Ein Blick auf die Abstimmungen der letzten Jahre zeigt, dass sie in den meisten Fällen entlang der Parteilinien entschieden wurden. Unterschiedliche Bewertungen von Frauen und Männern lassen sich am häufigsten bei Umweltfragen, beim Service public und beim Schutz von Minderheiten finden. Statistisch signifikant war etwa der Unterschied beim Energiegesetz, über das 2017 abgestimmt wurde. Die Frauen stimmten mit 64 Prozent zu, die Männer mit 53. Die Geschlechter gaben hier aber nicht den Ausschlag: In unterschiedlicher Intensität stimmten sie beide zu.
In der Zeitschlaufe
Historisch lassen sich immer wieder einzelne Abstimmungen ausmachen, bei denen die Frauen den Ausschlag gaben, auch wenn die Zahlen mit der nötigen Vorsicht zu betrachten sind, weil es sich um Umfragen und nicht um die realen Ergebnisse handelt. So wurden Fortschritte in der Gleichberechtigung von Frauen gegen den Willen der Männer erkämpft: Für das moderne Ehe- und Erbrecht stimmten 1985 61 Prozent der Frauen, aber nur 48 Prozent der Männer. Das Gesetz wurde nur dank der deutlichen Zustimmung der Frauen angenommen. Zuletzt setzten die Frauen die Unverjährbarkeit von sexuellen Straftaten an Kindern durch. Noch bei einer anderen Abstimmung feierten sie einen Erfolg: Dank der Frauen musste die Männerbastion Armee im Mai 2014 auf das Kampfflugzeug Gripen verzichten.

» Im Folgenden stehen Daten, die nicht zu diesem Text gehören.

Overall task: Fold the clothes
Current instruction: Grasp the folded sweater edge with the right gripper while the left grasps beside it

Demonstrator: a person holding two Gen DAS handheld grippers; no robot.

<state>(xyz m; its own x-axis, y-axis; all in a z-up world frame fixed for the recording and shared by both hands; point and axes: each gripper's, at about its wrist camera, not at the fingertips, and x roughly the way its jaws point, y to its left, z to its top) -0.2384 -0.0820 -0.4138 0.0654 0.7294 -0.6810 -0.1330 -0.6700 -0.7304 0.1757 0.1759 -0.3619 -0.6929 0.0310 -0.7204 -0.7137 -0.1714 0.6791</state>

Anke Tresch weist auf die Möglichkeit hin, dass Frauen oder Männer manchmal auf einzelne Argumente stärker reagierten, schliesslich aber doch gleich abstimmten. Dies sei bei der Altersvorsorge 2020 der Fall gewesen, die vor zwei Jahren scheiterte. «Die Erhöhung des Frauenrentenalters auf 65 Jahre wurde von den Frauen zwar negativer bewertet, doch es spielte für ihre Gesamtbeurteilung keine entscheidende Rolle.» Am Schluss gaben bei dieser Abstimmung nicht das Geschlecht und auch nicht das Alter den Ausschlag für das Stimmverhalten, sondern einmal mehr die Parteipräferenz.
Ein letzter Punkt noch für alle, die Zeitschlaufen mögen: Die Schweiz vor der Einführung des Frauenstimmrechts wirkt bis heute nach. Mit zunehmendem Alter steigt die Wahlbeteiligung der Männer und Frauen an. Doch bei 65 Jahren gibt es plötzlich einen Knick, und die Wahlbeteiligung der Frauen sinkt. Dies wird damit erklärt, dass der Grossteil der über 65-jährigen Frauen in der Jugend politisch ohne Frauenstimmrecht sozialisiert wurde.